Good practices while creating indexes:
Creating useful indexes is one of the most important ways to achieve better query performance. Thoughtful indexes help find data with fewer disk I/O operations, less CPU cycles, small memory footprint and less system resource usage. The following are a few good practices around indexes:

(a)    Create a separate file group for indexes and place the file in a faster disk such as RAID10.
(b)   Based on DML operation, adjust Fill Factor from 80 to 90 for example. Low Fill Factor value introduces memory pressure, extensive I/O operation while High Fill Factor value causes page split thus high fragmentation.
(c)    Multi-column indexes are very useful; it creates multi-column statistics, but watch for “Index Depth”, more than 3 of this value decreases search efficiency.
(d)   Never add the clustered key with a non-clustered index or with the INCLUDE option.
(e)   While creating multi-column indexes, keep most unique value columns (high selective) to the left and try not to create a wider column index.
(f)     Be very careful about duplicate indexes and drop it without any hesitation.
(g)    Overlapping indexes - try to consolidate multiple indexes into few such as one or two
(h)   Review index usage on a regular basis and adjust (or drop) non-optimal indexes.

Index Rebuild/Reorganize know-how: 
1.       Always use DROP_EXISING=ON while rebuilding/adjusting an existing index.
2.       Examine fragmentation overtime; and
If the “avg_fragmentation_in_percent” value derived from “sys.dm_db_index_physical_stats” then rebuild/reorganize as follows:
(a) 5% and < = 30% - ALTER INDEX REORGANIZE
(b) > 30% - ALTER INDEX REBUILD
3.       Indexes with less than128 extents (1,024 pages =8mb) may not be good candidates for index rebuild.
4.       Clustered index cannot rebuild ONLINE when the underlying table contains LOB data type.
5.       A non-clustered index can rebuild ONLINE if it does not contain columns of LOB data type even though the underlying table does.
6.       Reorganizing (REORGANIZE) an index is always executed online and lesser resources are used.
7.       Reorganize does not update statistics but only compacts the index pages.
8.       Rebuilding a unique or non-unique clustered index does not rebuild the non-clustered indexes.
9.       When ALL is specified, all indexes on the table are dropped and rebuilt in a single transaction.

Non-clustered indexes per Table impact:
In the following test we will be reviewing the impact of having a number of indexes in a table.
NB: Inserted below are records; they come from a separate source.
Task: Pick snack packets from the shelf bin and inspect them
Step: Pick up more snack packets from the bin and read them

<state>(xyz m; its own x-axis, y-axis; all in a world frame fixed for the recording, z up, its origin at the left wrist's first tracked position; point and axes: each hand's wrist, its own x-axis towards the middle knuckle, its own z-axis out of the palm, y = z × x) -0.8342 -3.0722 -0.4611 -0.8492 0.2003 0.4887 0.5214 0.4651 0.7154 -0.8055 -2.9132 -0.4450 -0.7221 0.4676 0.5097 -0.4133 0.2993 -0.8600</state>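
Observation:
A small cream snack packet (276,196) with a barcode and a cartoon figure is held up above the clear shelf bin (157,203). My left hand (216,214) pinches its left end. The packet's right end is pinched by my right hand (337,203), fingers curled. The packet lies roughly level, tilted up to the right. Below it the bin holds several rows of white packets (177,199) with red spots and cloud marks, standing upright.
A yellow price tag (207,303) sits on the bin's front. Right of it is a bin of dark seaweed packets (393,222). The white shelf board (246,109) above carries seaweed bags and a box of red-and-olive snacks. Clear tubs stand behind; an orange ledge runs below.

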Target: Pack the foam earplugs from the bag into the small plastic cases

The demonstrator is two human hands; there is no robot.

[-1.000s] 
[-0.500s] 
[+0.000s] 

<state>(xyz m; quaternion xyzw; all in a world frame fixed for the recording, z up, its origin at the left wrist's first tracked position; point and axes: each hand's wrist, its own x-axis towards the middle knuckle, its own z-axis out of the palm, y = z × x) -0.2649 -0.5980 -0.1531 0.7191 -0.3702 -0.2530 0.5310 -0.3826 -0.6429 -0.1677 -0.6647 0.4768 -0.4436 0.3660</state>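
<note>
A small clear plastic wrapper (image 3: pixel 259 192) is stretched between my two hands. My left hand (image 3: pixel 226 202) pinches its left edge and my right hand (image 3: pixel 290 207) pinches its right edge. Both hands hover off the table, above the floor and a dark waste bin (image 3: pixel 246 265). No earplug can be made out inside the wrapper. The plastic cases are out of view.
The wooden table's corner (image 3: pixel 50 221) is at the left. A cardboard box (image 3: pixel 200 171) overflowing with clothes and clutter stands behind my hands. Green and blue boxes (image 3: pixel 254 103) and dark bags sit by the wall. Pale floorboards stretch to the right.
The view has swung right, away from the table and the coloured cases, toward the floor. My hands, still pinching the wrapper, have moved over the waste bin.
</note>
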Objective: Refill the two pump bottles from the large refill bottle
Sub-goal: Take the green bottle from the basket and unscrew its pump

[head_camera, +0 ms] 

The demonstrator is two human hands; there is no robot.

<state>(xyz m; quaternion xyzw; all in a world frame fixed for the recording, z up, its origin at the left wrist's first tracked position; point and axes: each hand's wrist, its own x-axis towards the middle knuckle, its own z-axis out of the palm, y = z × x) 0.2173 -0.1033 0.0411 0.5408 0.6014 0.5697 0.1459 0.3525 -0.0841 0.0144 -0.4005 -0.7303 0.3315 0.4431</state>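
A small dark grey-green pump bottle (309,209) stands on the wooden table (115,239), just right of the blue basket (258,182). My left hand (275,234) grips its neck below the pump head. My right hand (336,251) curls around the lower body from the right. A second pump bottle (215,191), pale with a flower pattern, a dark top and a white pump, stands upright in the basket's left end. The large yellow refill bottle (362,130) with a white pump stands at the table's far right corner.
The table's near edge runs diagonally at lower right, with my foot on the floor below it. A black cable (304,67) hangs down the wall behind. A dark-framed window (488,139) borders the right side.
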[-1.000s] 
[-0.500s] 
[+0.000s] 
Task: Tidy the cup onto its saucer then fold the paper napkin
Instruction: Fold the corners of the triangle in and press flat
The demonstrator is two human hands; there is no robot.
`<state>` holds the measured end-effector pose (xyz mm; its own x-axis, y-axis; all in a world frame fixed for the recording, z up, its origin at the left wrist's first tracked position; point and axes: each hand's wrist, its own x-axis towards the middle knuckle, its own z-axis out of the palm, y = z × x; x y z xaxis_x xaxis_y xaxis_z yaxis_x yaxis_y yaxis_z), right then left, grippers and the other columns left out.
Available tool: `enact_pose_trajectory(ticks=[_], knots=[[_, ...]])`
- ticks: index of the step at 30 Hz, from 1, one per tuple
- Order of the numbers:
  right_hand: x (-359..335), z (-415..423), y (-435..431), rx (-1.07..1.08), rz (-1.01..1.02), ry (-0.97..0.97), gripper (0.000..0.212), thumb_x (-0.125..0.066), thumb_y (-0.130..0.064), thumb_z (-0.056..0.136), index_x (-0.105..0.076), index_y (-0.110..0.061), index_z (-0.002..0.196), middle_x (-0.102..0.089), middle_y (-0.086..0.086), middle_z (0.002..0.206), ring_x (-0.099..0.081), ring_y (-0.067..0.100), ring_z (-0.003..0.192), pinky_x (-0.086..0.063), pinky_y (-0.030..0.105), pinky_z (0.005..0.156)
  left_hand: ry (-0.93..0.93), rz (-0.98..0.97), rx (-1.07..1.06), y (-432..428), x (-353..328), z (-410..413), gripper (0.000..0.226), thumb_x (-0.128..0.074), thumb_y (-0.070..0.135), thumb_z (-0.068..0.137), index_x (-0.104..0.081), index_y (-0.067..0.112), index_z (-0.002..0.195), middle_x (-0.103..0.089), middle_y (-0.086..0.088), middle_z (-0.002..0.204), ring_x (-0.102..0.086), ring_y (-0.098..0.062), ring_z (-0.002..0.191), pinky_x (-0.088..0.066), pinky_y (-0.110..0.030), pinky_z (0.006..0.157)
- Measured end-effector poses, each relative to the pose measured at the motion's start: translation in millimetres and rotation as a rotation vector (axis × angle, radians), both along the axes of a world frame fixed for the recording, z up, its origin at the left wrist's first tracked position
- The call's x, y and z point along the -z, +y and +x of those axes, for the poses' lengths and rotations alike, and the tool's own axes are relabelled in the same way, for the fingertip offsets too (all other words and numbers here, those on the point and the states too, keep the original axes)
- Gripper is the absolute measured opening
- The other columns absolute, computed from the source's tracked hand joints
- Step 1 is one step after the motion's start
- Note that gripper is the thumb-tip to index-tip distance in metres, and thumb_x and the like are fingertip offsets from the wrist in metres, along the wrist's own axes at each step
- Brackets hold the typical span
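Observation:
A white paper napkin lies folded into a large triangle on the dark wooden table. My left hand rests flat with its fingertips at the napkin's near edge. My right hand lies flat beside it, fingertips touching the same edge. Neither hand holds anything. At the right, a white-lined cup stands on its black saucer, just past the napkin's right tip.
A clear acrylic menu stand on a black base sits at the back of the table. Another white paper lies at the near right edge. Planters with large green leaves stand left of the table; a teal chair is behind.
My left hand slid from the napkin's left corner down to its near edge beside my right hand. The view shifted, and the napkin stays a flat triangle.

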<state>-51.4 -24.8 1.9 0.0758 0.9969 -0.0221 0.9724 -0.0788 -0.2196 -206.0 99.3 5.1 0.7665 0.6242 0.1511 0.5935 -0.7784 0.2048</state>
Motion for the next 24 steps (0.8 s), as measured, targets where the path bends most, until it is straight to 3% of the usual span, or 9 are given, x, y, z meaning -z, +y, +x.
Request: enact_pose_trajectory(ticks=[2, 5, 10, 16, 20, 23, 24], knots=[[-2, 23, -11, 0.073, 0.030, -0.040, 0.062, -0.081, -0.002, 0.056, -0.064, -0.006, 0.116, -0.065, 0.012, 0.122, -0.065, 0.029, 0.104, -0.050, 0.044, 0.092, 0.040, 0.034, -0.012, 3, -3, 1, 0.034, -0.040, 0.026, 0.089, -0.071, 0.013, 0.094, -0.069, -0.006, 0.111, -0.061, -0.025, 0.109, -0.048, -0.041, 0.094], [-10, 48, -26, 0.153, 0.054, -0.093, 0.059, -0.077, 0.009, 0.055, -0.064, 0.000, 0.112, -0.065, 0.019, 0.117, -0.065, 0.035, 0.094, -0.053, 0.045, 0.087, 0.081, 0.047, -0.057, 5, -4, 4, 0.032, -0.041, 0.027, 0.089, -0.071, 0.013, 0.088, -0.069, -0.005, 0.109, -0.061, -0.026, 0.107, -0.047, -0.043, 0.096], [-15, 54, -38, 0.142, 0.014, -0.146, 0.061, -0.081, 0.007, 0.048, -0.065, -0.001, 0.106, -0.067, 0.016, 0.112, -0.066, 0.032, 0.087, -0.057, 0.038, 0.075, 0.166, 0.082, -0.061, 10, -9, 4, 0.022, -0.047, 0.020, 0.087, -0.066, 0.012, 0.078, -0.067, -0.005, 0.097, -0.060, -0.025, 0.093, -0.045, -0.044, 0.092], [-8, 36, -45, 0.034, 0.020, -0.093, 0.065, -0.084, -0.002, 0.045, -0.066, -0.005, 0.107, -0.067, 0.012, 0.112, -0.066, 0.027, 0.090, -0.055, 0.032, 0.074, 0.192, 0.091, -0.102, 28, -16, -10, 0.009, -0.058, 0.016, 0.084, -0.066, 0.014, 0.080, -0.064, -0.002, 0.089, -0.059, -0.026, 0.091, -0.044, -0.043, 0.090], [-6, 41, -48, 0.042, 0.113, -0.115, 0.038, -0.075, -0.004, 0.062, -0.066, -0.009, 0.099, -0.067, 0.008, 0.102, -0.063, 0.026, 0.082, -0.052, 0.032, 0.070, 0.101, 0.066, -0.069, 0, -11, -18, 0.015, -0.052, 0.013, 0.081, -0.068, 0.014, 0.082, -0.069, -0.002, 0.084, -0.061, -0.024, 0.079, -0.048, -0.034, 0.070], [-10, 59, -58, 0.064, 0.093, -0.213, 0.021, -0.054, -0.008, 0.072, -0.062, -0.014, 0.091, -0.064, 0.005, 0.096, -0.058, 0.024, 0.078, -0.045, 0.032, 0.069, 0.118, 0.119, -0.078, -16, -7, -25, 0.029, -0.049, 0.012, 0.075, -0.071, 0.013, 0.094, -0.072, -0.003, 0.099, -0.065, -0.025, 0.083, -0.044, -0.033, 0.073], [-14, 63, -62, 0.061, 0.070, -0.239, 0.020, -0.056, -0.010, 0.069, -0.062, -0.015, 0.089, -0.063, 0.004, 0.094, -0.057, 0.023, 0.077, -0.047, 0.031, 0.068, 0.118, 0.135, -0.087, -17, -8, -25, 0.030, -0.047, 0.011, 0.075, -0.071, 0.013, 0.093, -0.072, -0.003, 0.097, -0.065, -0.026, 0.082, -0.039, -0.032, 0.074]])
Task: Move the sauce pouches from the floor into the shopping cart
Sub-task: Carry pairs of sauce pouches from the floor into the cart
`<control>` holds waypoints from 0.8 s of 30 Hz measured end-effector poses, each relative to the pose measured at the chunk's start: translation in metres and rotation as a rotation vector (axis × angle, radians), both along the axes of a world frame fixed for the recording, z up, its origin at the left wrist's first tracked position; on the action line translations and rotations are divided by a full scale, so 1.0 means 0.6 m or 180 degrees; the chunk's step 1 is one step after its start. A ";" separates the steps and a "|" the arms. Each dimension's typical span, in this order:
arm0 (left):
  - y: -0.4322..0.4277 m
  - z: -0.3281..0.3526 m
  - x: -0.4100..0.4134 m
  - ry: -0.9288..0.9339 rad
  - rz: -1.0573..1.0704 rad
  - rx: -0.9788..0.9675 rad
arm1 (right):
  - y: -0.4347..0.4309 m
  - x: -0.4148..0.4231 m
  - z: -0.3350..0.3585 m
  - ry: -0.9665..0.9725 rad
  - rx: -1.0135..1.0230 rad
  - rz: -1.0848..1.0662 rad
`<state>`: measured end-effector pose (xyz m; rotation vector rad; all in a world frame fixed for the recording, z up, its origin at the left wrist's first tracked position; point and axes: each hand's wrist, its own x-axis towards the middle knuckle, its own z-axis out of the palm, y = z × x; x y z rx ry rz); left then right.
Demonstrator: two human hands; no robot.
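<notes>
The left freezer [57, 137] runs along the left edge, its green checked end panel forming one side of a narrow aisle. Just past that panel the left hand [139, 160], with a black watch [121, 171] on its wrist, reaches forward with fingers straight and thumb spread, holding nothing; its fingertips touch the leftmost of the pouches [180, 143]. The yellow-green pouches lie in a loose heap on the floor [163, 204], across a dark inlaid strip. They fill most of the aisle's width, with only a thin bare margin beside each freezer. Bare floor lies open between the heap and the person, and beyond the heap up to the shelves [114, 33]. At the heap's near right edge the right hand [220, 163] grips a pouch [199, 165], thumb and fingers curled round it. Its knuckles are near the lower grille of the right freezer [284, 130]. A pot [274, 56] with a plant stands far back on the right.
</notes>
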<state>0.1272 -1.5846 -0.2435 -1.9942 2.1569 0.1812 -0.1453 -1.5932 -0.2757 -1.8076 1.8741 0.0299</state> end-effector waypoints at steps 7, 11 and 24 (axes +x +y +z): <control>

We will be performing this test:

1.       On a Heap without any index.
2.       On a clustered index with couple of indexes.

We will use the following work flow to perform a simple test:

1.       We will run SQL Profiler Trace.
2.       Create a table (which is still a heap).
3.       Insert 10,000 records.
4.       DROP the table and recreate it with clustered index, create five non-clustered indexes.
5.       Compare the profiler and DMV output about duration, page split and fragmentation.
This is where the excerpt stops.